The Genius and the Pedant

Johnny Lyons

In Search of Isaiah Berlin: A Literary Adventure, by Henry Hardy, IB Tauris, 288 pp, £20, ISBN: 978-1788312448

This is a book of two halves. In the first we are told how an indefatigable editor, Henry Hardy (the Pedant), managed to convince a celebrated thinker, Isaiah Berlin (the Genius), that his writings must, by hook or by crook, be published (the labels are Hardy’s own). The second half sees the self-proclaimed pedant turn into a particularly tenacious philosopher who takes a sceptical, if always learned and respectful, gaze at Berlin’s thought. As a result, the experience of reading this very fine book can be a rather strange one.

By the time Hardy was introduced to Berlin in the early 1970s, the latter was already a household name in intellectual circles. Berlin was a Russian Jew, born in Riga in 1909, who together with his parents had fled their homeland three years after the Bolshevik Revolution. Emigrating to London, they made a new and successful life for themselves. Isaiah, a doted-on only child, showed his intellectual precocity from an early age and, with seemingly effortless ease, graduated from St Paul’s public school to Oxford, where he eventually won a fellowship at the university’s intellectually pre-eminent college, All Souls – the first Jew ever to do so. This was followed in 1958 by his appointment to the prestigious Chichele chair of social and political theory, which he vacated nearly a decade later to become the first president of Wolfson College.
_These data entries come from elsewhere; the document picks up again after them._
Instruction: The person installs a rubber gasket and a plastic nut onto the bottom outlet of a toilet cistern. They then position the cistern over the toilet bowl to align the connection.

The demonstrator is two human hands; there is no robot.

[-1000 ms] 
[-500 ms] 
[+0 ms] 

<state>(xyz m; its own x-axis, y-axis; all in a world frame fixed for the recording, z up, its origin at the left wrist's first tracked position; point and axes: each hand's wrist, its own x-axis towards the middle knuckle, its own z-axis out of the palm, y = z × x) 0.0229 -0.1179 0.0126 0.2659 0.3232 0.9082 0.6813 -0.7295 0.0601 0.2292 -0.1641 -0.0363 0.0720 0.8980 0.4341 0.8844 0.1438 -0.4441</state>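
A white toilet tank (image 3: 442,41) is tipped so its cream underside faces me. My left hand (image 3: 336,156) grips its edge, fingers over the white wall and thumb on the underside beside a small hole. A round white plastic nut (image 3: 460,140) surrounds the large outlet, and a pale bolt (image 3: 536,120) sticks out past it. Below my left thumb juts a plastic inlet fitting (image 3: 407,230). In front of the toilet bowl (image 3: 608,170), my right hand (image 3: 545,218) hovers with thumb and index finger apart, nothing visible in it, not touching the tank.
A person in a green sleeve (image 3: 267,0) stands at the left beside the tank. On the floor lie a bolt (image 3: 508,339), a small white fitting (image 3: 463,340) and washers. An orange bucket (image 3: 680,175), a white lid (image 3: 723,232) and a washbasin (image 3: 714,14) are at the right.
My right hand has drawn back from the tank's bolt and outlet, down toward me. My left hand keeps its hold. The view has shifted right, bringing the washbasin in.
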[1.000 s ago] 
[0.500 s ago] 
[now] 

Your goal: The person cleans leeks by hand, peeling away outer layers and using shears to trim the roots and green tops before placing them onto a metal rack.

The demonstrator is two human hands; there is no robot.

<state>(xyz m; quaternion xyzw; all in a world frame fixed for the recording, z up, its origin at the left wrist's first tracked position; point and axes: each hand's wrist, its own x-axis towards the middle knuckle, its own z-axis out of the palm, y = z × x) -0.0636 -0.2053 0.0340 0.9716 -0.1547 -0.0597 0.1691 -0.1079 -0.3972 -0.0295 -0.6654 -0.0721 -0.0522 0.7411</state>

But Berlin did not just enjoy a reputation as a renowned academic by the time Hardy met him. He was a truly Renaissance man, a distinguished public intellectual with friends and acquaintances in various walks of life. Berlin had what used to be called “a good war”. Not only did he manage to survive the conflict, but it opened up new and vastly interesting worlds to him, worlds that he would hardly have entered if the global conflict had not erupted when it did. During the Second World War, the Foreign Office in its wisdom agreed that Berlin could help out the war effort from abroad. The original plan was to travel to Russia via the United States but Berlin ended up staying in the US, from where he would send back regular dispatches informing the FO of what the influential and powerful members of American society were thinking about the war. As the historian Arthur Schlesinger noted, “Whitehall worried more furiously about American opinion in these years than at any point since about 1783.” Berlin’s dispatches were so brilliant that even a busy wartime prime minister, Winston Churchill, found time to enjoy them. Shortly after the war, Berlin was sent on a diplomatic mission to Russia where, off his own bat, he managed to have an unforgettable meeting with the great poet Anna Akhmatova as well as smuggle a manuscript of Boris Pasternak’s great novel, Doctor Zhivago, to the Western world.

So the celebrated thinker that Hardy first met in 1972 was not your typical, ivory tower figure. Indeed it was obvious to Hardy early on that Berlin was an extraordinarily interesting and engaging person who possessed what he aptly describes as “a genius for being human”. But what also became clear to him was that this particular genius had serious and sustained qualms, or at least a deep ambivalence, about publishing his own writings. Indeed, there are several moments in the book in which Berlin emerges as someone who resembles the playwright Alan Bennett’s paradoxical description of himself as feeling “overappreciated but underestimated”.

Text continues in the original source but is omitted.